Beauséjour de Mourad Merzouki – Compagnie Käfig
Il n’y a rien de triste dans la vision que le chorégraphe nous propose. Sur la musique électro aux accents tango signée Müller et Makaroff, Mourad Merzouki compose une parade festive où deux groupes se font face, se mêlent ou dialoguent. Les costumes flashy aux couleurs pétantes et aux imprimés audacieux signés Pauline Zurini ajoutent un surplus de gaieté bienvenue. Ils déboulent en fanfare, toute jeunesse dehors, virtuosité assurée Puis côté cour, c’est un tout autre défilé qui s’annonce : vieux, empesés, perclus de douleurs, ce second groupe avance avec difficulté. À moins que cette vision des corps diminués et amoindris ne soit qu’un leurre. Car subitement, les voilà qui se redressent comme une forme de rébellion, le refus de considérer l’âge comme un frein rédhibitoire au mouvement et à la danse. Le geste s’adapte, compose avec les limites que le corps impose mais il n’abdique pas. C’est une vision résolument joyeuse de la vieillesse qui une heure durant se déploie dans une ambiance ultra festive et drôle où l’on ne se prive pas de cabotiner.
Mourad Merzouki a construit un spectacle feel good superbement interprété par la compagnie Käfig. Un an après sa création, le spectacle est plus que rodé et les enchaînements se succèdent dans une totale fluidité. Le plaisir du spectacle en plein air, c’est de sentir davantage encore le public, 3.000 personnes qui se laissent embarquer avec bonheur dans ce Beauséjour que le chorégraphe nous promet. On ne peut qu’être sensible aux intentions de Mourad Merzouki, à ceci près que cette vision quelque peu idyllique du temps qui passe ne tient pas tout à fait sa promesse. Lors d d’une rencontre bord de scène animé au cœur du théâtre antique par Pierre-François Heuclin, un spectateur a opportunément posé la question : les danseuses et les danseurs qui incarnent la vieillesse sont en fait de très jeunes artistes de la compagnie qui se griment et s’installent avec excellence dans ce que le chorégraphe imagine du corps vieillissant. C’est la limite du propos et Mourad Merzouki l’admet volontiers. Reste un spectacle joyeux, fédérateur et résolument optimiste, ce qui ne saurait nuire en ces temps compliqués.

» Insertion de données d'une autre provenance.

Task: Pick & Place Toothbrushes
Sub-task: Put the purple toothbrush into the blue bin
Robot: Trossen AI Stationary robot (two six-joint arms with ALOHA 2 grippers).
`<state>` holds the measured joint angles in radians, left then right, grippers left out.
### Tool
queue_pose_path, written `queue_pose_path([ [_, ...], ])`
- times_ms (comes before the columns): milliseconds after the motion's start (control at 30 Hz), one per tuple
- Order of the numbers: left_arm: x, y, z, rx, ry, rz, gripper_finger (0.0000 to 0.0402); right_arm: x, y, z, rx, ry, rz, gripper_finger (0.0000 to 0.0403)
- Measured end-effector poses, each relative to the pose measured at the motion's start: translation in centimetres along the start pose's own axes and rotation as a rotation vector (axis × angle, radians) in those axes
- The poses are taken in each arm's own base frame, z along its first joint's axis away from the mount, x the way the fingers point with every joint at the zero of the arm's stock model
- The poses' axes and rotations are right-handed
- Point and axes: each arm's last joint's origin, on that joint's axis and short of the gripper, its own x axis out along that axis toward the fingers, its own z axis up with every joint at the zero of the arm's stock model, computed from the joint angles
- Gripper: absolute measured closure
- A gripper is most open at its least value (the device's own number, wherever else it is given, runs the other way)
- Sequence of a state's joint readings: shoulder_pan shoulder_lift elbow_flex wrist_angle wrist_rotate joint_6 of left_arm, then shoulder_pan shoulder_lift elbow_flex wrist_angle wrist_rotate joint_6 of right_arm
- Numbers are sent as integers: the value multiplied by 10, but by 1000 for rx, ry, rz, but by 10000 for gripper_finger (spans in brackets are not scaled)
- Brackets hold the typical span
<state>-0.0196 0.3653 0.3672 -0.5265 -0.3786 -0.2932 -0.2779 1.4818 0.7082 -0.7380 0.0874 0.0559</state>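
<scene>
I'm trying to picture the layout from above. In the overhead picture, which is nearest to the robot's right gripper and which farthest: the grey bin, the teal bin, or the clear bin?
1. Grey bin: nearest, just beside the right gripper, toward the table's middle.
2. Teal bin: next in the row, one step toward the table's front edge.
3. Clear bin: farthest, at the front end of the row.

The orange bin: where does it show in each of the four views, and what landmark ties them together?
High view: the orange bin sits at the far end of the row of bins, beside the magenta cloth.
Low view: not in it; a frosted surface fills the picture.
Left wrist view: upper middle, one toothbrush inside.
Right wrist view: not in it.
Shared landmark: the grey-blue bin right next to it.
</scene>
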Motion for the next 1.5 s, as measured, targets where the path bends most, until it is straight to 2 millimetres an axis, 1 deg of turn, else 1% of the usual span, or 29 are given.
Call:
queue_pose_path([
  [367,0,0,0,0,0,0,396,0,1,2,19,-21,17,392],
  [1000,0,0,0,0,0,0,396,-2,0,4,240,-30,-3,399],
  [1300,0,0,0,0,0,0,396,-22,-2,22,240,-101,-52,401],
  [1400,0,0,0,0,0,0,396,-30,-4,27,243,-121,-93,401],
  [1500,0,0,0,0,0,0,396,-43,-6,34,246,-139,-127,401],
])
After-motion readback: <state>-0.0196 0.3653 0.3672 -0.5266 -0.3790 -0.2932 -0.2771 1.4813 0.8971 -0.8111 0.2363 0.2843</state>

Beauséjour de Mourad Merzouki – Compagnie Käfig
Beauséjour de Mourad Merzouki par la compagnie Käfig, dans le cadre du festival Vaison Danses. Avec Rémi RMS Autechaud, Hugo Ciona, Sabri Mucho Colin, Mathilde Devoghel, Killian Drecq, Soufiane Faouzi Mrani, Nathalie Fauquette, Maé Nayrolles, Bastien Bastos Guto, Pauline Journé, Mathis Kaddaoui, Laura Mello Rella, Vanessa Petit, Pauline Rousselet, Maxime Thach et Teddy Verardo. Samedi 12 juillet 2025 au Théâtre antique de Vaison-la-Romaine. À voir cet été le 13 août aux Nuits de la Citadelle à Sisteron, en tournée la saison prochaine dès le 3 octobre.
Vaison Danses continue jusqu’au 23 juillet.